Vicki, you said:

Quote
The sexual urge is suffient to ensure that people are going to procreate.
That is probably true in most cases, at least before there were contraceptives. On the other hand, if homosexuality became too popular, men might possibly prefer childless homosexual relationships over married, child-producing relationships with women. According to a book about ancient Greece that we have in my school, homosexuality was a part of young man's education in that society. An older man became the young man's teacher and mentor, but also his lover. When the young man had reached a certain age, he was no longer the older man's lover. Instead, later on, he himself took a younger man under his wings, and that young man became his lover. So you can say that (male) honomsexuality was institutionalised in ancient Greece.
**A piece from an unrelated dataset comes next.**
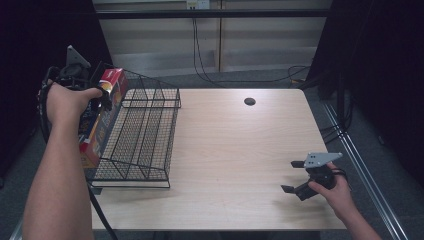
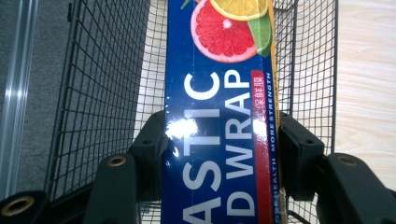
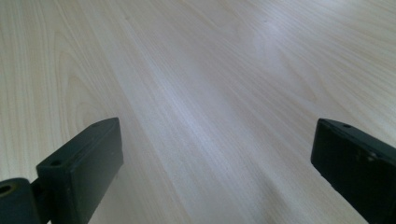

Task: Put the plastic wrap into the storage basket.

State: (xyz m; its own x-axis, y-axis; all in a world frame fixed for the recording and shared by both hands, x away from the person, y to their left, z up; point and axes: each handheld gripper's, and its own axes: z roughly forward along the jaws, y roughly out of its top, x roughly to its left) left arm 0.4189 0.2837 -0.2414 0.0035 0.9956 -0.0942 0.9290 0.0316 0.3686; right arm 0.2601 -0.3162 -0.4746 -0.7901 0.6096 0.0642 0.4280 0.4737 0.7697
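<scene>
The left gripper (image 2: 222, 140) clamps a wrap box (image 2: 219, 116) inside the wire basket (image 1: 145, 130). The right gripper (image 1: 295, 176) rests, jaws apart, on the table (image 1: 240, 150).

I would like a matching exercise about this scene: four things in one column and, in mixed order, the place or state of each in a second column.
Things:
1. left gripper
2. right gripper
3. wire basket
4. round hole

Places or states:
a. open, just above bare table wood, holding nothing
b. at the table's far edge, near the middle
c. shut on the plastic wrap box
d. standing on the left part of the table

Pairs: 1-c, 2-a, 3-d, 4-b
</scene>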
Yet in Greece, and certainly in Athens, men were required to marry a woman. Not only that, but according to the book we have at my school, the men of Athens were required to have sex with their wives at least three times a month, to make sure that the population of Athens did not decline. It might have done so, if a lot of the Greek men had preferred homosexual activites over their married bed. So married sex with his wife was a man's lawful duty in Athens.
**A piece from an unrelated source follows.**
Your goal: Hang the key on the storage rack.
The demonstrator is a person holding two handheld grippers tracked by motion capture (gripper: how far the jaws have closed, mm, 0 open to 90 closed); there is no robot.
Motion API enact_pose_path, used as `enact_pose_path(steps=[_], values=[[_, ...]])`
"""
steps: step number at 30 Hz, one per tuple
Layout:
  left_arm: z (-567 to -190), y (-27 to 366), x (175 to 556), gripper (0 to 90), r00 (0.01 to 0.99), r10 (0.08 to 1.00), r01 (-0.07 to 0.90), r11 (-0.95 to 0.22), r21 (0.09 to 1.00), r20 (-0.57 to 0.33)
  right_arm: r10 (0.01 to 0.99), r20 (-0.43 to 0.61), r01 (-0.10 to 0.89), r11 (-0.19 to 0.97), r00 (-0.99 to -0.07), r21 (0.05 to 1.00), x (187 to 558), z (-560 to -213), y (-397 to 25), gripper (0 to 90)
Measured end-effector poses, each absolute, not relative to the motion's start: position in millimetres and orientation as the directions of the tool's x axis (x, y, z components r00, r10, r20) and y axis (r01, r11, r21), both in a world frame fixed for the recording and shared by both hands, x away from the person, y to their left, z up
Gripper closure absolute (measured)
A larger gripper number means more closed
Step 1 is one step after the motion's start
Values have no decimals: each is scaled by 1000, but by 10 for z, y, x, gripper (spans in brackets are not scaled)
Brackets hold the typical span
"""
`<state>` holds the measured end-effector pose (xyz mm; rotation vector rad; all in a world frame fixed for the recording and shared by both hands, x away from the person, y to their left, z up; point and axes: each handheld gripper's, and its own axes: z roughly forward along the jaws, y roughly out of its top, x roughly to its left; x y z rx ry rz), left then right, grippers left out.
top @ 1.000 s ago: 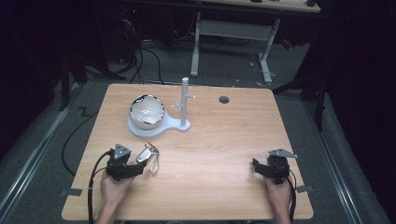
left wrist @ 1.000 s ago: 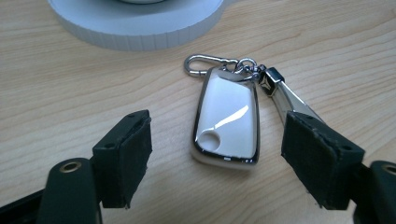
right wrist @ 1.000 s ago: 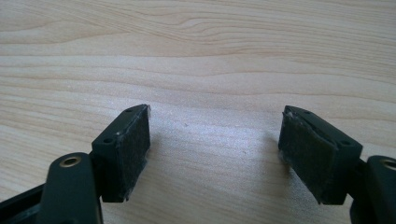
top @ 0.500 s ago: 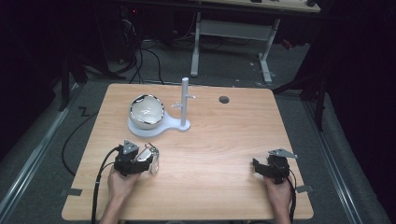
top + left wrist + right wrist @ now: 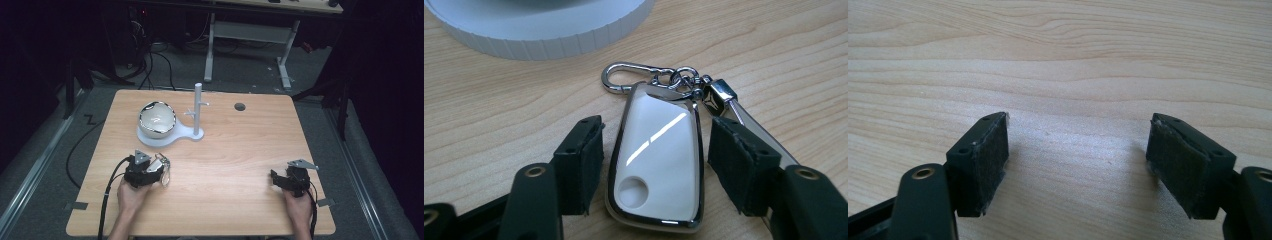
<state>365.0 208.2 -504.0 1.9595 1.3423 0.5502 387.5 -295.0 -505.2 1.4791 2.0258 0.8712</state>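
A white key fob (image 5: pixel 656 160) with a chrome rim, a carabiner clip (image 5: pixel 616 80) and a metal strap lies flat on the wooden table (image 5: pixel 230 160). My left gripper (image 5: pixel 656 150) is open, one jaw on each side of the fob with a small gap at the left pad (image 5: pixel 584 155). In the high view the left gripper (image 5: pixel 159 172) sits at the front left with the key fob (image 5: pixel 163 166) at its tips. My right gripper (image 5: pixel 276 180) rests at the front right, open. Between the right gripper's (image 5: pixel 1080 145) pads there is just bare wood.
A white stand (image 5: pixel 186 134) with an upright pegged pole (image 5: pixel 198 107) is behind the left gripper, with a shiny round bowl (image 5: pixel 157 119) on its base. The stand's ribbed edge (image 5: pixel 549 40) lies just beyond the fob. A cable hole (image 5: pixel 240 106) is at the back.
My left gripper has slid to the right toward the key fob, and its jaws now flank it. The fob and the right gripper have stayed in place.
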Motion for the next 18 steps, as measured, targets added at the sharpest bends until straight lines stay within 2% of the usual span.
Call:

As for the functions of women in ancient Greece, I can't resist quoting this passage from Against Naera by Demosthenes (384–322 BC):

Quote
For this is what living with a woman as one's wife means - to have children by her and to introduce the sons to the members of the clan and of the deme, and to betroth the daughters to husbands as one's own. Mistresses [hetairas] we keep for the sake of pleasure, concubines [pallakas] for the daily care of our persons, but wives [gunaikas] to bear us legitimate children and to be faithful guardians of our households.
Do men necessarily take care of their children, if they know that the children are theirs? When I read the Bible, I don't see many signs that fathers back then did a lot to provide for their children. Yes, Joseph took Jesus to Egypt to protect him from Herod (maybe - the other Gospels do not repeat that story) and Jairus, a patron of the synagogue, asked Jesus to raise his daughter. And there is of course the story of the prodigal son and his kind and forgiving father. Otherwise the fathers seem to be very distant from their children in the Biblical stories, and it is the mothers who care for the children.
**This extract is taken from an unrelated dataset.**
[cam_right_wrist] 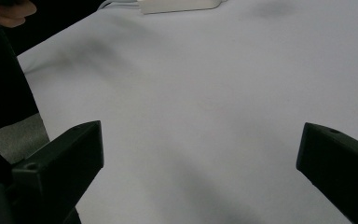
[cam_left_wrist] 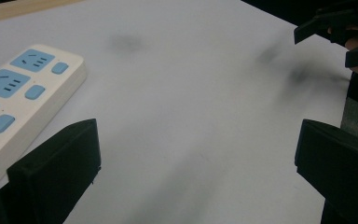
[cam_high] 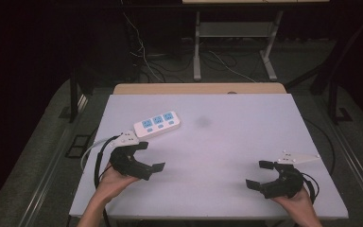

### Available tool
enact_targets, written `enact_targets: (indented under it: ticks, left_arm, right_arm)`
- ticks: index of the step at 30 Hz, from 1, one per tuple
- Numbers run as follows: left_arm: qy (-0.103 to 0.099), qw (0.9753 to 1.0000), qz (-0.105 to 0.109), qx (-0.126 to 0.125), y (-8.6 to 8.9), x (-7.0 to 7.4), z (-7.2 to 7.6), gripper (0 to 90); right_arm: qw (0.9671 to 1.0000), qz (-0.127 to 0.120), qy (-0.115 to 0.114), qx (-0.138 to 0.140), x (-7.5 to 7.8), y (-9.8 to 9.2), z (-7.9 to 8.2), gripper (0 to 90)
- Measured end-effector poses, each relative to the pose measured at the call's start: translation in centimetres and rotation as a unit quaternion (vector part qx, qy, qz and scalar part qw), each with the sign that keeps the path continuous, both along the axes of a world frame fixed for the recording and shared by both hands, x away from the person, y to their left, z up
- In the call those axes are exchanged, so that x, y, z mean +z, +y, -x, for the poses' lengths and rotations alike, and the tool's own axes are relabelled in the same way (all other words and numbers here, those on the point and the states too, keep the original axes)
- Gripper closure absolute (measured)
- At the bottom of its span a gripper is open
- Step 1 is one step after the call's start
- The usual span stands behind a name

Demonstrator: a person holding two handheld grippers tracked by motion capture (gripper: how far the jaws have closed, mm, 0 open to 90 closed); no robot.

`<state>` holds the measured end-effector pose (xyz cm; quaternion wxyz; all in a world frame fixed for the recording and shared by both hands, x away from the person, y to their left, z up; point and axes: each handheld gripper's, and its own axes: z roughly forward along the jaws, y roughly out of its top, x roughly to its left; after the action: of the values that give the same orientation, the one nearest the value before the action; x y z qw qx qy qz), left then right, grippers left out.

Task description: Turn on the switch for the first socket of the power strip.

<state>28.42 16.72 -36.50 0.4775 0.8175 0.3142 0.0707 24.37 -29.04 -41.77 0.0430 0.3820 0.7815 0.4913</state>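
A white power strip with three blue sockets and blue switches lies on the left half of the white table, and its white cord runs off the left edge. My left gripper is open just in front of the strip, with nothing between its jaws. In the left gripper view the power strip lies to the left of the open left gripper. My right gripper is open and empty near the table's front right corner. The right gripper view has the open right gripper over bare table, with the strip's edge far off.
A faint dark smudge marks the table's middle. A wooden strip borders the far edge. Beyond stand a metal table frame and loose cables on the floor. The right gripper appears at the top right of the left gripper view.
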Motion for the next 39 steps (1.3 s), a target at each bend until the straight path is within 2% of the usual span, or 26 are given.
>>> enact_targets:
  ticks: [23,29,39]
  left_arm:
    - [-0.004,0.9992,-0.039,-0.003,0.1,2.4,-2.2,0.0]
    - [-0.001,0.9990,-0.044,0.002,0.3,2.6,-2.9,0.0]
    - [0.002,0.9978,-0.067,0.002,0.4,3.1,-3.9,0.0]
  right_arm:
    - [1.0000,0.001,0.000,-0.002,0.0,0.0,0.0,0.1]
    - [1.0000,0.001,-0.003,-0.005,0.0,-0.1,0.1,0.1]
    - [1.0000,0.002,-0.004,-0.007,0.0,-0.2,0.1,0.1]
Please note that you don't need marriage to have mothers who take care of their children. A famous story from 1 Kings 3 tells the story of two harlots who come before Solomon to fight over one living child:

Quote
16
Later, two harlots came to the king and stood before him.
17
One woman said: "By your leave, my lord, this woman and I live in the same house, and I gave birth in the house while she was present.
18
On the third day after I gave birth, this woman also gave birth. We were alone in the house; there was no one there but us two.
19
This woman's son died during the night; she smothered him by lying on him.
20
Later that night she got up and took my son from my side, as I, your handmaid, was sleeping. Then she laid him in her bosom, after she had laid her dead child in my bosom.
21
I rose in the morning to nurse my child, and I found him dead. But when I examined him in the morning light, I saw it was not the son whom I had borne."
22
The other woman answered, "It is not so! The living one is my son, the dead one is yours." But the first kept saying, "No, the dead one is your child, the living one is mine!" Thus they argued before the king.
23
Then the king said: "One woman claims, 'This, the living one, is my child, and the dead one is yours.' The other answers, 'No! The dead one is your child; the living one is mine.'"
24
The king continued, "Get me a sword." When they brought the sword before him,
25
he said, "Cut the living child in two, and give half to one woman and half to the other."
26
The woman whose son it was, in the anguish she felt for it, said to the king, "Please, my lord, give her the living child--please do not kill it!" The other, however, said, "It shall be neither mine nor yours. Divide it!"
27
The king then answered, "Give the first one the living child! By no means kill it, for she is the mother."
28
When all Israel heard the judgment the king had given, they were in awe of him, because they saw that the king had in him the wisdom of God for giving judgment.
You don't need marriage to take care of children. The way I see it, the chief historical function of marriage (at least the kind where the woman is punished most severely for infidelity) has been to let the father know what children are his, so that he can make decisions for them (for example, decisions about who his children will marry). Marriage also allowed the father to know what boys were his, so that he could pass his property on to them. But fatherhood did not necessarily require the man to provide for his children very much.

So let me amend what I said in my previous post: The two chief functions of marriage have been to produce children, and to let the fathers know what children are theirs, so that they can make decisions for them, and so that they can pass their property on to their own sons.